* What the task asks
In the listing below, find the line holding "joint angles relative" and the line holding "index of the". Write out those two lines and all lines between, exactly, and nothing more.
★ ★ ★ ★ ★ ★ ★
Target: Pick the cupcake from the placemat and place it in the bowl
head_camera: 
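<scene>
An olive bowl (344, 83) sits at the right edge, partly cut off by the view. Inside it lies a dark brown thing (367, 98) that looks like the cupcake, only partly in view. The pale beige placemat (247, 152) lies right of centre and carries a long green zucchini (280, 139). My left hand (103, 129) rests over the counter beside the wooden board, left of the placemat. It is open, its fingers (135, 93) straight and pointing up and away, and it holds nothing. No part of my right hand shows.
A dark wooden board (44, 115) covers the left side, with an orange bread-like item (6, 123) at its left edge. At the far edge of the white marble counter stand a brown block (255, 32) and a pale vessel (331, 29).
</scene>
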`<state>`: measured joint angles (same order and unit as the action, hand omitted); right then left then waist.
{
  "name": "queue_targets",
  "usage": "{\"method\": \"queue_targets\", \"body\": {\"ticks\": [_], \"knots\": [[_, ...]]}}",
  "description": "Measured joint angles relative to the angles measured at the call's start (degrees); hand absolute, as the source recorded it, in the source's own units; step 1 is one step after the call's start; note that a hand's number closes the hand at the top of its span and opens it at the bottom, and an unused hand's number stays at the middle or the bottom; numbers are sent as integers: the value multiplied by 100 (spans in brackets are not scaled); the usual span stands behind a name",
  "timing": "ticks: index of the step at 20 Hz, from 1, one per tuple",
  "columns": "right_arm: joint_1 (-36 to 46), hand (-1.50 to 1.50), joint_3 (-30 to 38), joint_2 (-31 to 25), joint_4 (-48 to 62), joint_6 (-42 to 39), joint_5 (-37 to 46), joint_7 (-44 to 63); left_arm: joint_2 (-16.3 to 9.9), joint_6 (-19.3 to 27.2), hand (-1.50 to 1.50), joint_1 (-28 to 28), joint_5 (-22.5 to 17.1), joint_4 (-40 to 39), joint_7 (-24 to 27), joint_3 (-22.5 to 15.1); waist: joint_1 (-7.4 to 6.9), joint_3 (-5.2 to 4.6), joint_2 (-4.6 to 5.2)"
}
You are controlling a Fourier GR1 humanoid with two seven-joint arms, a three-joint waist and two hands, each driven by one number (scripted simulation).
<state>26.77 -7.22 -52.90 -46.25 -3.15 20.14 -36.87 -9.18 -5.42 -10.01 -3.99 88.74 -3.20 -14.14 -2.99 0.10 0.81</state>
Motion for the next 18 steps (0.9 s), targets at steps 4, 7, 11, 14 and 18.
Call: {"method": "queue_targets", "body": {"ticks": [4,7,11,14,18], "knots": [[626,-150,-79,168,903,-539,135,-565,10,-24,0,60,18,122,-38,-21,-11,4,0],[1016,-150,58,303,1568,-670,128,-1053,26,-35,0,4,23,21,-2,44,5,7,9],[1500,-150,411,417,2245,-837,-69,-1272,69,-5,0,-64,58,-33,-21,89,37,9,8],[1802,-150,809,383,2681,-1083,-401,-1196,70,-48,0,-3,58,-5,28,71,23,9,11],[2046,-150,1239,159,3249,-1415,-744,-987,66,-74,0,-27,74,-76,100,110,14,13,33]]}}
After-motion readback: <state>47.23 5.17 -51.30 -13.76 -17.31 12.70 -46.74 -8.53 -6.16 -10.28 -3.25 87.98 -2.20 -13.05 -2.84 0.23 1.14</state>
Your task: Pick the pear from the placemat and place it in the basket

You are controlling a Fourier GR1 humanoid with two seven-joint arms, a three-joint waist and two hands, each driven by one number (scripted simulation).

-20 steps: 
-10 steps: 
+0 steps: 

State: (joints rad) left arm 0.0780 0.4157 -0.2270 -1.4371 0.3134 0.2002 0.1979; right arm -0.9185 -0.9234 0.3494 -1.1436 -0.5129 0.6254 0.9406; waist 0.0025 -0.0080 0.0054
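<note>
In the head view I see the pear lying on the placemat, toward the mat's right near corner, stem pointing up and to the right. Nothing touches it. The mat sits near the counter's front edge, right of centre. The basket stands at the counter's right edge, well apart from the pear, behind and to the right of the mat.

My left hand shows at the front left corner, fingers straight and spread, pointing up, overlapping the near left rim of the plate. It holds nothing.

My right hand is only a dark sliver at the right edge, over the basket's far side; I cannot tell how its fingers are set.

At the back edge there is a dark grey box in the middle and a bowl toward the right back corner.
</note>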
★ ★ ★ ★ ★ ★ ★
* Written response
  "description": "Measured joint angles relative to the angles measured at the call's start (degrees); hand absolute, as the source recorded it, in the source's own units; step 1 is one step after the call's start; note that a hand's number closes the hand at the top of its span and opens it at the bottom, and an unused hand's number stays at the middle or the bottom; numbers are sent as integers: the value multiplied by 100 (spans in brackets are not scaled); the usual span stands behind a name",
  "timing": "ticks: index of the step at 20 Hz, from 1, one per tuple",

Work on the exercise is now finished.